- TASK DESCRIPTION
From the first line of the data below, repeat each line exactly until you reach the line with "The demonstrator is"; include that line too.

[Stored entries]
----

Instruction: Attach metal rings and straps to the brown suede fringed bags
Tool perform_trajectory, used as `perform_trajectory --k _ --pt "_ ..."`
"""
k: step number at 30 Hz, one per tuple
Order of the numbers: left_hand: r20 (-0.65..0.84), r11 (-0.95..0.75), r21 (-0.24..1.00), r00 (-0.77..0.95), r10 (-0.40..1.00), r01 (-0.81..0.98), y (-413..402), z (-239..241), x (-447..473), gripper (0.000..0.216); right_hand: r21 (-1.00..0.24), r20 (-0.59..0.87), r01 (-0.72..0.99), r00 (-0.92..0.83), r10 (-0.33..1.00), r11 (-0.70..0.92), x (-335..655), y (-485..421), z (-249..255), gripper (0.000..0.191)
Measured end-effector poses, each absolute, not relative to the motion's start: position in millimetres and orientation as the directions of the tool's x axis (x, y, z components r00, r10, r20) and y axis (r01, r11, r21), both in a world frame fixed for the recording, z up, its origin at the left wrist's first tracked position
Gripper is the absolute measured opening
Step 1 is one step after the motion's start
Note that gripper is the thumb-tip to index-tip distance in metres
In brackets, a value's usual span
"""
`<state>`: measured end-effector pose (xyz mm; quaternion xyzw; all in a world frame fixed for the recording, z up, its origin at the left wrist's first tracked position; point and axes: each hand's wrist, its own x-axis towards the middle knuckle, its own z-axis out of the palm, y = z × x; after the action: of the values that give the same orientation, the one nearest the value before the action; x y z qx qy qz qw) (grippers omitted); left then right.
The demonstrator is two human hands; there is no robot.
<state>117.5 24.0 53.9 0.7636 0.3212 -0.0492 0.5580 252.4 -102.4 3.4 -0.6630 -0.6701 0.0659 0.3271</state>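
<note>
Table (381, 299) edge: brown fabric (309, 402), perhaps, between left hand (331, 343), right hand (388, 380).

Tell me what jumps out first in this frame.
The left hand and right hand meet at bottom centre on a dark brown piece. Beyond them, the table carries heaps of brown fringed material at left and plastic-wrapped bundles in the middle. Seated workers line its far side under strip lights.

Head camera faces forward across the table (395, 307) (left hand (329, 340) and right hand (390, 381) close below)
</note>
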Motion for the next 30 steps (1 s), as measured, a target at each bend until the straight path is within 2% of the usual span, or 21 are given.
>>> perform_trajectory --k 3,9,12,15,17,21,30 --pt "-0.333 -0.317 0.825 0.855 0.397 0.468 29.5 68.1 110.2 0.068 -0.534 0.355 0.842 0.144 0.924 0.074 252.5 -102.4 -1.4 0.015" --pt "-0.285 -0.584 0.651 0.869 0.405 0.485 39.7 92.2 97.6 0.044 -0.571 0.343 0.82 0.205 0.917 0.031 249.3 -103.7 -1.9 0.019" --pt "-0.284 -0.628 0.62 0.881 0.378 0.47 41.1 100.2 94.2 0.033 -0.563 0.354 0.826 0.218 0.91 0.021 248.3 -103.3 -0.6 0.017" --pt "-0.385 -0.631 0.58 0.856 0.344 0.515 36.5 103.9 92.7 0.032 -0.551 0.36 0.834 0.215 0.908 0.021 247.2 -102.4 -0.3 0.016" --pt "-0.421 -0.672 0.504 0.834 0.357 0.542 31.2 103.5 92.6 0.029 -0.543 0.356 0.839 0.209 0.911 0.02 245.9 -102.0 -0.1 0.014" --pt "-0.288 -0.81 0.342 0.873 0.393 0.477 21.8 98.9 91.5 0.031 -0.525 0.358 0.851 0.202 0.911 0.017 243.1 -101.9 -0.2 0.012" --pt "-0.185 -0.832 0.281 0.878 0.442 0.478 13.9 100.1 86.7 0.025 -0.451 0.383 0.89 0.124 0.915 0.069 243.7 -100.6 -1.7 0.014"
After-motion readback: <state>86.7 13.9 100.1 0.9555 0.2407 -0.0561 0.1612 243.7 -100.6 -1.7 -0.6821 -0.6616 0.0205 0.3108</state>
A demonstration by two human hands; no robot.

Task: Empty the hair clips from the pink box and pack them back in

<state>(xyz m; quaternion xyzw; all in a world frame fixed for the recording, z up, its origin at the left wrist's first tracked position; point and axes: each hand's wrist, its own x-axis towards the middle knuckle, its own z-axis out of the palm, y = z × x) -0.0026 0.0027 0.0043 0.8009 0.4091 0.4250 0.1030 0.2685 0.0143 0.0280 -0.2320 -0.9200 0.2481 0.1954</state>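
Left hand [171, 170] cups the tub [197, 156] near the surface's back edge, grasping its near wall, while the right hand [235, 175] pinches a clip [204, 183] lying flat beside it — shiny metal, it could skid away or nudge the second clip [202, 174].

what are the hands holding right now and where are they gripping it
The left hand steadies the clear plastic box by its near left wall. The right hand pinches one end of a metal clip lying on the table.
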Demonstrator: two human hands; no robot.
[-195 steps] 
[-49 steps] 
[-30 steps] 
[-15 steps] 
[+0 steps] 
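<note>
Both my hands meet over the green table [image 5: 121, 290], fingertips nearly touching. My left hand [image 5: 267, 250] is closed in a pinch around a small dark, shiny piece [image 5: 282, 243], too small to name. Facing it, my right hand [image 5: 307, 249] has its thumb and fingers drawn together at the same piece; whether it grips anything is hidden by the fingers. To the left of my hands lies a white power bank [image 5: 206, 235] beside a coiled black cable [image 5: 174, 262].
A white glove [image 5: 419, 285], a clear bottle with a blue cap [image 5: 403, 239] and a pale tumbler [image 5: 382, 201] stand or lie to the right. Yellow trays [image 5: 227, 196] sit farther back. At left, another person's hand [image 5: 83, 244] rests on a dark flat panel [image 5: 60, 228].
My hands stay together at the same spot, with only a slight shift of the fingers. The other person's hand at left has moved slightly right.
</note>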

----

- EXERCISE RESPONSE
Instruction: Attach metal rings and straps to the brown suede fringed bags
Tool perform_trajectory, used as `perform_trajectory --k _ --pt "_ ..."`
"""
k: step number at 30 Hz, one per tuple
Order of the numbers: left_hand: r20 (-0.65..0.84), r11 (-0.95..0.75), r21 (-0.24..1.00), r00 (-0.77..0.95), r10 (-0.40..1.00), r01 (-0.81..0.98), y (-413..402), z (-239..241), x (-447..473), gripper (0.000..0.216); right_hand: r21 (-1.00..0.24), r20 (-0.59..0.87), r01 (-0.72..0.99), r00 (-0.92..0.83), r10 (-0.33..1.00), r11 (-0.70..0.92), x (-335..655), y (-485..421), z (-249..255), gripper (0.000..0.191)
Measured end-effector poses, each absolute, not relative to the motion's start: position in millimetres and orientation as the directions of the tool's x axis (x, y, z components r00, r10, r20) and y axis (r01, r11, r21), both in a world frame fixed for the recording, z up, its origin at the left wrist's first tracked position
Gripper is the absolute measured opening
Step 1 is one step after the motion's start
Note that gripper is the thumb-tip to index-tip distance in metres
In brackets, a value's usual span
"""
`<state>`: measured end-effector pose (xyz mm; quaternion xyzw; all in a world frame fixed for the recording, z up, its origin at the left wrist's first tracked position; point and axes: each hand's wrist, its own x-axis towards the middle knuckle, its own z-axis out of the palm, y = z × x; after the action: of the values that give the same orientation, the one nearest the value before the action; x y z qx qy qz qw) (grippers omitted); left then right.
The demonstrator is two human hands; there is no robot.

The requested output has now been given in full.